ABOUT THIS EXERCISE → Once the line containing "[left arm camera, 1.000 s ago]" is found in the entries below, reproduce it and every line after it, stopping at and including the line containing "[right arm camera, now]"; reproduce nothing else, and keep each line exact.

SUPPLIED MATERIAL →
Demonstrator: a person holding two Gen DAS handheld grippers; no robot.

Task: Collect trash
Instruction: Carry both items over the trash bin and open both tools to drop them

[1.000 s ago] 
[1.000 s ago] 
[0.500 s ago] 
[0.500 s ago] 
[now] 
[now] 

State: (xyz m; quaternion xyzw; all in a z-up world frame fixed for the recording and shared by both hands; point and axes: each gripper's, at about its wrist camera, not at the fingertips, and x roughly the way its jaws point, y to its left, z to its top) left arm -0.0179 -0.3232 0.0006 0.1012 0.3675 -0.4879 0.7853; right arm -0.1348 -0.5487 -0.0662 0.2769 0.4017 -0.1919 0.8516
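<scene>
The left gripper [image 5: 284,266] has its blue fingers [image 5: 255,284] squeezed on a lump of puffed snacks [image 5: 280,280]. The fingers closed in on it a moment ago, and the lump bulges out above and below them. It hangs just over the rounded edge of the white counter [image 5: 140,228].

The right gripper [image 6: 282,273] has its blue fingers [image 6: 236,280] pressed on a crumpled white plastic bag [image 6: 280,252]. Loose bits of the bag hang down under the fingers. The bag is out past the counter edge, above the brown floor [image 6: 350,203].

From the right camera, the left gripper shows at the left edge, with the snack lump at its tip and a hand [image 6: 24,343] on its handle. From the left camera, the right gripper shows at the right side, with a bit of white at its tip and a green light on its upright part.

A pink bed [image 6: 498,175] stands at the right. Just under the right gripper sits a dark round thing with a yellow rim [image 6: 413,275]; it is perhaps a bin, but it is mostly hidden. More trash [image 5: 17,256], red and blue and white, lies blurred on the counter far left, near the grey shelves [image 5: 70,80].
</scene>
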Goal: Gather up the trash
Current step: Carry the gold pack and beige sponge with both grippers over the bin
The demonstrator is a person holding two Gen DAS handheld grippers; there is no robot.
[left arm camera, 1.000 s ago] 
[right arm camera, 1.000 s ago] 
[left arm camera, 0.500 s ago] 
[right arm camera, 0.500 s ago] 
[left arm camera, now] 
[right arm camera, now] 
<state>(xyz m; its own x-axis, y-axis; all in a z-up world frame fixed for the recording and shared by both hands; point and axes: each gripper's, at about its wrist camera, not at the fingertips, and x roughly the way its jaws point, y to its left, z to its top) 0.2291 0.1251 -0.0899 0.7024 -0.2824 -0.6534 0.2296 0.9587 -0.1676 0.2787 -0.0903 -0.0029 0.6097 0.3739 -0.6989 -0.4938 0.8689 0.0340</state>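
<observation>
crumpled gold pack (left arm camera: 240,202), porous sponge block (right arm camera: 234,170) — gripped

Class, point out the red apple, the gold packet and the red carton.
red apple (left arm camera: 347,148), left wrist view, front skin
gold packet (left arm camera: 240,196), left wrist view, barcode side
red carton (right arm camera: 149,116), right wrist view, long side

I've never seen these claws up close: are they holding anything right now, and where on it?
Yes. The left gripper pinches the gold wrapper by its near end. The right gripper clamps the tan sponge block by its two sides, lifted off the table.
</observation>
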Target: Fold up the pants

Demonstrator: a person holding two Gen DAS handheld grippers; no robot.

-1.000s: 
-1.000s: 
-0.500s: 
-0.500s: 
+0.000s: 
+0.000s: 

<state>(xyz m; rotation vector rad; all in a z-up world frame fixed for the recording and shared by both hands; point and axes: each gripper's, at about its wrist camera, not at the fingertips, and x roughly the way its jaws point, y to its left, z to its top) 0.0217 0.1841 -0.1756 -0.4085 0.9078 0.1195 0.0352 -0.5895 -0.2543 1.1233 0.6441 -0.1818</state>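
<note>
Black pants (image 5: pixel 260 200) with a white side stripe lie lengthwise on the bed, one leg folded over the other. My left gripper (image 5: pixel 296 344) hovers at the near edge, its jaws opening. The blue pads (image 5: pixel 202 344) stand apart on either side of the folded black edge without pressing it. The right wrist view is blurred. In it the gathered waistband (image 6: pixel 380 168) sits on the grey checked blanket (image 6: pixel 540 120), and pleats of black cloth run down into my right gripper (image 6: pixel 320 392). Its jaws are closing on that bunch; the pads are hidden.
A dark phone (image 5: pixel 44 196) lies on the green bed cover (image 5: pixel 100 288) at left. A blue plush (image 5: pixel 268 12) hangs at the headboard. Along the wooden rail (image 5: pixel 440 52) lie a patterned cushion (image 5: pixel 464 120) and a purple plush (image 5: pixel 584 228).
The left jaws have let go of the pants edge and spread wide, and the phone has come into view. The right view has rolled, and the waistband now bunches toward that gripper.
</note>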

ANSWER FOR THIS EXERCISE →
[left arm camera, 1.000 s ago] 
[right arm camera, 1.000 s ago] 
[left arm camera, 0.500 s ago] 
[right arm camera, 0.500 s ago] 
[left arm camera, now] 
[right arm camera, now] 

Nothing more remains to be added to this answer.